Return the entries below in full. Keep every word as it is.

- Opening Delimiter -

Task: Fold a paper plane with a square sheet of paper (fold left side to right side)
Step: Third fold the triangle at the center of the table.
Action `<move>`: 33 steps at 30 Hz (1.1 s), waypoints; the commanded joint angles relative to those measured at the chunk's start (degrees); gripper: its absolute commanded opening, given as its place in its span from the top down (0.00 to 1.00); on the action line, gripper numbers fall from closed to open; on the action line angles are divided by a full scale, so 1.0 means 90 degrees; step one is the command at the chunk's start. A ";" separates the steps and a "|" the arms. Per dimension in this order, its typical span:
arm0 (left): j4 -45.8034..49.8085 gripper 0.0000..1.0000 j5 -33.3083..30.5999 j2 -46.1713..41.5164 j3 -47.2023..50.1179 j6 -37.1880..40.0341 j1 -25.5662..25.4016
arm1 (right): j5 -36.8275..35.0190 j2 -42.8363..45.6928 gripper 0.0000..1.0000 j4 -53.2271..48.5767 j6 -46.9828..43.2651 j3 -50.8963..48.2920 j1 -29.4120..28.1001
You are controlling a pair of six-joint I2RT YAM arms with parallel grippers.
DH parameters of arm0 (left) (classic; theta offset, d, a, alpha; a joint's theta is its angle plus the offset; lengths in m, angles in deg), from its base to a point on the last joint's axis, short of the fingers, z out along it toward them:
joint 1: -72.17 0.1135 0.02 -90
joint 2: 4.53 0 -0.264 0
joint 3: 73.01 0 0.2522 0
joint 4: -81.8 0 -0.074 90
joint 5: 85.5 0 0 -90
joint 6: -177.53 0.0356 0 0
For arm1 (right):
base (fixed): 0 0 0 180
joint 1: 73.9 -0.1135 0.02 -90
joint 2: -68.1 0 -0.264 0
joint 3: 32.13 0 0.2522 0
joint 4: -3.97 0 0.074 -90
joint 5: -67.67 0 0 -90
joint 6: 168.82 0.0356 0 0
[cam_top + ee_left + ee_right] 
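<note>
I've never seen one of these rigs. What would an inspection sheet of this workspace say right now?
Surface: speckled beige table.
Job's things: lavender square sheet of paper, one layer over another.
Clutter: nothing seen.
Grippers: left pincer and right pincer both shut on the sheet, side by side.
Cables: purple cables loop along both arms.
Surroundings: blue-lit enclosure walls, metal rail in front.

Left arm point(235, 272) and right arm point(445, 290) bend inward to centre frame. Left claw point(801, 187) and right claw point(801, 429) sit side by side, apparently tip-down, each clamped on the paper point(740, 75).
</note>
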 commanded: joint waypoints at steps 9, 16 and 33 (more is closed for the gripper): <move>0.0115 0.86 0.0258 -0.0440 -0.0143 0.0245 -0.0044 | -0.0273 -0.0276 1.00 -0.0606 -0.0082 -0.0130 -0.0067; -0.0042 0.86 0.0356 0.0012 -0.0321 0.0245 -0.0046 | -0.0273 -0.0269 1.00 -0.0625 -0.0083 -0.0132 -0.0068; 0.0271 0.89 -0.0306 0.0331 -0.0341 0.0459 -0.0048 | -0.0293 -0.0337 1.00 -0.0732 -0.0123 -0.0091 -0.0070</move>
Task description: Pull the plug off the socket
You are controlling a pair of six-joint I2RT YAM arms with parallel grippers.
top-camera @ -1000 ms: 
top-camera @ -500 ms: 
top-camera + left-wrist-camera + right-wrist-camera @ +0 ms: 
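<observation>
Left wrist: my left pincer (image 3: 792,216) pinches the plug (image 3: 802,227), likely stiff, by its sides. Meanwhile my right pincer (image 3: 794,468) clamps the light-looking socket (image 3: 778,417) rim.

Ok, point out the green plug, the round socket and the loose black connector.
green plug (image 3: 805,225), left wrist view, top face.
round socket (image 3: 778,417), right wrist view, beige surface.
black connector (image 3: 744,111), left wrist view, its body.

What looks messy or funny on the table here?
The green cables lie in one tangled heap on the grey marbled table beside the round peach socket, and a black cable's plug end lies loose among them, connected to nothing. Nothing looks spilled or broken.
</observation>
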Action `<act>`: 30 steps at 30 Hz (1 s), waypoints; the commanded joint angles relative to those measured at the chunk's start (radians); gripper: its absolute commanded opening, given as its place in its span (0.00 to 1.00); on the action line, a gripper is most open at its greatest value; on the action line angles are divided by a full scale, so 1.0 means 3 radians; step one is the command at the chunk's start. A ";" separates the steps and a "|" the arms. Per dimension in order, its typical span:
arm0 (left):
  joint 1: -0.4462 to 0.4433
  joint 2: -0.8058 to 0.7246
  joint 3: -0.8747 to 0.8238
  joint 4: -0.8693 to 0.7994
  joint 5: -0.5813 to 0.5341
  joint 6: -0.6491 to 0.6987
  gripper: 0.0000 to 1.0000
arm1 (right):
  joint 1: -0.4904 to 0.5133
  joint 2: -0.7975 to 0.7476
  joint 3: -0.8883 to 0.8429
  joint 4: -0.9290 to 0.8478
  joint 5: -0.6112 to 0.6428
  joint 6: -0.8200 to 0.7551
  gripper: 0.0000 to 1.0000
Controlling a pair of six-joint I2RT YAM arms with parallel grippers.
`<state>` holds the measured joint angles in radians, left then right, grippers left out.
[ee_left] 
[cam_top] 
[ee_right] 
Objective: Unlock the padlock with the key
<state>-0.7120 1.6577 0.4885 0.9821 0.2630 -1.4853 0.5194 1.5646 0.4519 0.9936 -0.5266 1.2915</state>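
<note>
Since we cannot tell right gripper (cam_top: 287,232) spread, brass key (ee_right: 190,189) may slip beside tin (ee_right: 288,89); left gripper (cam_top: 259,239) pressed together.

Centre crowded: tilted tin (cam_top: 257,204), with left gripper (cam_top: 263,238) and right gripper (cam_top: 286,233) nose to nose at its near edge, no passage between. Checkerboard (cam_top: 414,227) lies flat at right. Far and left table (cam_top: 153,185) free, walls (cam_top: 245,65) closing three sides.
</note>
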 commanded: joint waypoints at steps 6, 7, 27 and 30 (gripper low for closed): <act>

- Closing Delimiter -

Task result:
Task: Fold a paper plane with a square sheet of paper (fold left side to right side)
Step: Third fold the triangle at the center of the table.
Action `<move>`: 33 steps at 30 Hz (1.1 s), waypoints; the commanded joint angles relative to those measured at the chunk's start (degrees); gripper: its absolute commanded opening, given as its place in its span from the top down (0.00 to 1.00); on the action line, gripper numbers fall from closed to open; on the action line angles are divided by a full scale, so 1.0 means 90 degrees; step one is the command at the chunk's start. A ";" separates the steps and a "|" the arms. Per dimension in this order, its typical span:
arm0 (left): j4 -45.8034..49.8085 gripper 0.0000..1.0000 j5 -33.3083..30.5999 j2 -46.1713..41.5164 j3 -47.2023..50.1179 j6 -37.1880..40.0341 j1 -25.5662..25.4016
arm1 (right): j5 -36.8275..35.0190 j2 -42.8363..45.6928 gripper 0.0000..1.0000 j4 -53.2271..48.5767 j6 -46.9828..43.2651 j3 -50.8963..48.2920 j1 -29.4120..28.1001
You are controlling a pair of six-joint I2RT YAM arms with parallel grippers.
DH parameters of arm0 (left) (classic; theta offset, d, a, alpha; a joint's theta is its angle plus the offset; lengths in m, angles in deg), from its base to a point on the last joint's axis, short of the fingers, z out along it toward them:
joint 1: -72.17 0.1135 0.02 -90
joint 2: 4.53 0 -0.264 0
joint 3: 73.01 0 0.2522 0
joint 4: -81.8 0 -0.074 90
joint 5: 85.5 0 0 -90
joint 6: -177.53 0.0356 0 0
For arm1 (right):
base (fixed): 0 0 0 180
joint 1: 73.9 -0.1135 0.02 -90
joint 2: -68.1 0 -0.264 0
joint 3: 32.13 0 0.2522 0
joint 4: -3.97 0 0.074 -90
joint 5: -67.67 0 0 -90
joint 6: 168.82 0.0356 0 0
[cam_top + ee_left + ee_right] 
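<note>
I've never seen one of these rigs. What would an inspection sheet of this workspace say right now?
Surface: speckled beige table.
Job's things: lavender square sheet of paper, one layer over another.
Clutter: nothing seen.
Grippers: left pincer and right pincer both shut on the sheet, side by side.
Cables: purple cables loop along both arms.
Surroundings: blue-lit enclosure walls, metal rail in front.

Left arm point(235, 272) and right arm point(445, 290) bend inward to centre frame. Left claw point(801, 187) and right claw point(801, 429) sit side by side, apparently tip-down, each clamped on the paper point(740, 75).
</note>
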 commanded: joint waypoints at steps 9, 16 and 33 (more is closed for the gripper): <move>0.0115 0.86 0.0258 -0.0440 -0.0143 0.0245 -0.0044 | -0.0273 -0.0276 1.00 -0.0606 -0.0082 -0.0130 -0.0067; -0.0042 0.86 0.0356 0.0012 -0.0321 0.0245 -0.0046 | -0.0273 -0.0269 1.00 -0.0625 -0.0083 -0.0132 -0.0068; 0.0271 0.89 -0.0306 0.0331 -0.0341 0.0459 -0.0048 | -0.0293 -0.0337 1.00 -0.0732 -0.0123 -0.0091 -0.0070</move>
Task description: Pull the plug off the socket
You are controlling a pair of six-joint I2RT YAM arms with parallel grippers.
top-camera @ -1000 ms: 
top-camera @ -500 ms: 
top-camera + left-wrist-camera + right-wrist-camera @ +0 ms: 
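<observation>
Left wrist: my left pincer (image 3: 792,216) pinches the plug (image 3: 802,227), likely stiff, by its sides. Meanwhile my right pincer (image 3: 794,468) clamps the light-looking socket (image 3: 778,417) rim.

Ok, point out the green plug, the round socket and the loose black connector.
green plug (image 3: 805,225), left wrist view, top face.
round socket (image 3: 778,417), right wrist view, beige surface.
black connector (image 3: 744,111), left wrist view, its body.

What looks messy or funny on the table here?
The green cables lie in one tangled heap on the grey marbled table beside the round peach socket, and a black cable's plug end lies loose among them, connected to nothing. Nothing looks spilled or broken.
</observation>
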Action `<act>`: 30 steps at 30 Hz (1 s), waypoints; the commanded joint angles relative to those measured at the chunk's start (radians); gripper: its absolute commanded opening, given as its place in its span (0.00 to 1.00); on the action line, a gripper is most open at its greatest value; on the action line angles are divided by a full scale, so 1.0 means 3 radians; step one is the command at the chunk's start. A ";" separates the steps and a "|" the arms. Per dimension in order, its typical span:
arm0 (left):
  joint 1: -0.4462 to 0.4433
  joint 2: -0.8058 to 0.7246
  joint 3: -0.8747 to 0.8238
  joint 4: -0.8693 to 0.7994
  joint 5: -0.5813 to 0.5341
  joint 6: -0.6491 to 0.6987
  gripper: 0.0000 to 1.0000
arm1 (right):
  joint 1: -0.4904 to 0.5133
  joint 2: -0.7975 to 0.7476
  joint 3: -0.8883 to 0.8429
  joint 4: -0.9290 to 0.8478
  joint 5: -0.6112 to 0.6428
  joint 6: -0.8200 to 0.7551
  gripper: 0.0000 to 1.0000
Controlling a pair of six-joint I2RT YAM arms with parallel grippers.
`<state>` holds the measured joint angles in radians, left then right, grippers left out.
[ee_left] 
[cam_top] 
[ee_right] 
Objective: Unlock the padlock with the key
<state>-0.7120 1.6577 0.4885 0.9821 0.2630 -1.4853 0.5194 1.5646 0.4519 0.9936 -0.5266 1.2915</state>
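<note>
Since we cannot tell right gripper (cam_top: 287,232) spread, brass key (ee_right: 190,189) may slip beside tin (ee_right: 288,89); left gripper (cam_top: 259,239) pressed together.

Centre crowded: tilted tin (cam_top: 257,204), with left gripper (cam_top: 263,238) and right gripper (cam_top: 286,233) nose to nose at its near edge, no passage between. Checkerboard (cam_top: 414,227) lies flat at right. Far and left table (cam_top: 153,185) free, walls (cam_top: 245,65) closing three sides.
</note>
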 commanded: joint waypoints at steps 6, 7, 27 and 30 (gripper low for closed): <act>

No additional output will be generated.